A eso de las cuatro de la mañana, sólo quedaban en la quinta los sectarios más resplandecientes de aquel círculo mágico cuya gran sacerdotisa era Verónica. Desconfiando de los olmos del parque, Espósito busca un baño. En toda la casa no habría más de treinta personas, contando, por lo que vio al azar de los pasillos y las puertas, algunas parejas que hacían el amor en grandes o pequeños sillones, alfombras de Bokhara y aun en tradicionales camas. Una chica descalza, que daba la impresión de no llevar sobre su cuerpo más que un poncho colorado, se cruzó con Espósito en un corredor y lo saludó con su vaso. Tenía el pelo caótico y oscuro, y era ese tipo nacional de joven mujer que, al segundo de conocer a un hombre, le pregunta si cree que la angustia es la manifestación ontológica de la Nada. Pregunta, pensó Espósito apoyándose contra la pared, pregunta, pensó, mirando alejarse a la chica por el pasillo, a la que habría que responder que no. La angustia es la premonición del Mal; la sensación casi física de algo ominoso que nos acecha o nos espera en alguna parte. Pero ¿y si el Mal fuera el Bien?, como había dicho alguien que tenía cierta experiencia en el asunto. Una cara se materializó ante sus ojos y Espósito se encontró mirando el retrato de un señor con uniforme de húsar y grandes bigotes de morsa, lo que explicaba el rumbo inesperado que habían tomado sus pensamientos. Si la gente supiera qué hechos inadvertidos o nimios llevan a concebir ciertas ideas, se tomaría menos en serio. Jovencita presumiblemente desnuda cubierta de algo rojo: el Mal. Terrible soldado con bigotes a lo Nietzsche: el Mal puede ser el Bien. De ahí a las vizcachas de Pavlov no hay más que un paso. El mundo es una especie de Prueba del Laberinto que un Investigador algo jodón va complicando a medida que vivimos, para descubrir él alguna cosa que ignora; y a estas evoluciones de ratón las llamamos vida, alma, espíritu humano. Shakespeare o Einstein vienen a ser algo así como los chimpancés más despiertos o más alocados de este laboratorio. La esperanza en la inmortalidad de las obras del hombre es como si dijéramos la banana. Claro que, por pelar esa banana, cierta clase de tipos perderían la razón y el alma, si existieran. Yo debería pensar menos y mear más, me parece que eso es un baño.
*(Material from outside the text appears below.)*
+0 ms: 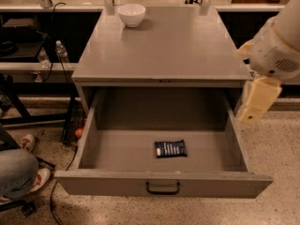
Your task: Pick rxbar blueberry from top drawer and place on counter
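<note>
1. Camera view, cabinet: the top drawer (117,184) is shown pulled out. The snack bar (170,148) is seen lying flat on the drawer floor, towards the front and slightly right of centre, apart from every wall.
2. Camera view, counter (168,46): a white bowl (131,14) is set at the back left corner.
3. Camera view, gripper (257,102): it is held at the right side of the drawer, above the right wall (234,135) and well apart from the bar. No object is seen in it; how far it is opened cannot be told.
4. Risks, as judged: the right wall could be struck on descent, since the gripper is hung close beside it. The flat wrapper could be pushed along the floor rather than gripped, since little edge is offered.
</note>
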You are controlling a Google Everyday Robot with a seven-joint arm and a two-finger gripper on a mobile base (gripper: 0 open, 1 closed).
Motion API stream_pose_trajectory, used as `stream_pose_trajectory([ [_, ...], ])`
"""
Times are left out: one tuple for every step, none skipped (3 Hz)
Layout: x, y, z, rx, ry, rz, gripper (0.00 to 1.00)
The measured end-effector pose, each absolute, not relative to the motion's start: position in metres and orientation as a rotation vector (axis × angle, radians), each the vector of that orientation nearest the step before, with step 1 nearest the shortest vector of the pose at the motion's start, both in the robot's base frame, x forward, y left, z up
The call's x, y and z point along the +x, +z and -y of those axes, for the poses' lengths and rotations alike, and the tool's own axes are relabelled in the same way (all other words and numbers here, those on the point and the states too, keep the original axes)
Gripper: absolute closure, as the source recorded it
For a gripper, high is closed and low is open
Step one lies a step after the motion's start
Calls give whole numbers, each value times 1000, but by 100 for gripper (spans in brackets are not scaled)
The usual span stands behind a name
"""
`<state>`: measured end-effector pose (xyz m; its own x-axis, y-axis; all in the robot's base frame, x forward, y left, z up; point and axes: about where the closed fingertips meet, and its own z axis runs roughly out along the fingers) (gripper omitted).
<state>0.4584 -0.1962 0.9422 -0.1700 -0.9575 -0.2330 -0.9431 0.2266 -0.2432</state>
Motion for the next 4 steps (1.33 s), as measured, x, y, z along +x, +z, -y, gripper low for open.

La puerta estaba abierta y Espósito entró.

Bastían.

Doblado sobre el lavatorio, Bastían se mojaba la cara con las manos y parecía tan borracho como Espósito. Alzó los ojos y se quedó mirándolo por el espejo. Con la cara empapada, respirando con dificultad, el pelo chorreando y los ojos tan abiertos, tenía el aspecto terrible de un santo flagelado. Es fantástico cómo puede revelarse la gente si se la toma por sorpresa.